17/04/2009

La prochaine conférence Durban II

Sous la rubrique "PROCHE ORIENT" la Julie de ce 17.04.2009 annonce que: "Genève [est] prise au piège de la conférence antiraciste. L’Iranien Mahmoud Ahmadinejad s’impose en maître du jeu". Pas d'accord!

 


Est-ce vrai? je n'en suis pas certain. La politique n'a jamais été simple ni exempte de tensions. Elle a toujours nécessité une bonne dose de pragmatisme, parfois d'hypocrisie. Certes, le président Iranien est un personnage dangereux et pas recommendable, probable serviteurs docile des visées de l'Ayatollah Khameiny. Certes, il nie la Shoah et veut la dispatition de l'Etat d'Israël. Certes, dans son pays les grues servent davantage à pendre qu'à construire et l'Iran détient le triste record des pendaisons de jeunes. Certes, il a des visées hégémoniques évidentes sur son voisin irakien. Certes,...

Est-il pour autant maître du jeu? Le dire n'est-ce pas déjà lui donner une qualification indue, lui offrir cette aura qu'il recherche si fortement? Ne vaut-il pas mieux, en lieu et place d'images, de slogans et de racrourcis (légèrement?) populistes, lui donner l'importance que méritent ses propos et pas plus? En ce domaine, il est hélas vrai que la maniére dont s'est déroulée la visite de la Conseiilère Fédérale Mme Calmy Rey fut une tache dans notre comportement poilitique international.

Genève, prise au piège de la conférence ? Mais non ! Il n'y a pas de piège pour notre ville (c'est un slogan qui sent le parfum UDC).
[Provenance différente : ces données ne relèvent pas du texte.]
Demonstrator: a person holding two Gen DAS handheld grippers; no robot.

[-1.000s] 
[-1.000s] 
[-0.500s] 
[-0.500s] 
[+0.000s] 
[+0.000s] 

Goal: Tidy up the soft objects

Elle fait son boulot de ville internationale et le fera bien, même la Conférence Durban II capote ou accouche d'une souri. Alors soutenons ce rôle de notre ville d'être lieu de dialogue, même si c'est avec le diable... cela vaut mieux que de le peindre sur la muraille.

Commentaires

" Genève, prise au piège de la conférence ? Mais non ! Il n'y a pas de piège pour notre ville ... "

D'accord avec vous, ce n'est pas Genève en tant que telle qui accueille cette conférence, mais l'ONU ...

Par conséquent, Genève joue simplement son rôle de ville hôte, du fait de la présence des institutions internationales en ses murs et remplit ses obligations. Cela ne constitue en aucun cas une caution offerte au régime iranien et encore moins à son président, aussi abject soit-il ...

Quant à cette conférence, quelle qu'en soit l'issue, son succès ou son échec devra être mis au crédit ou au débit de l'histoire de l'ONU.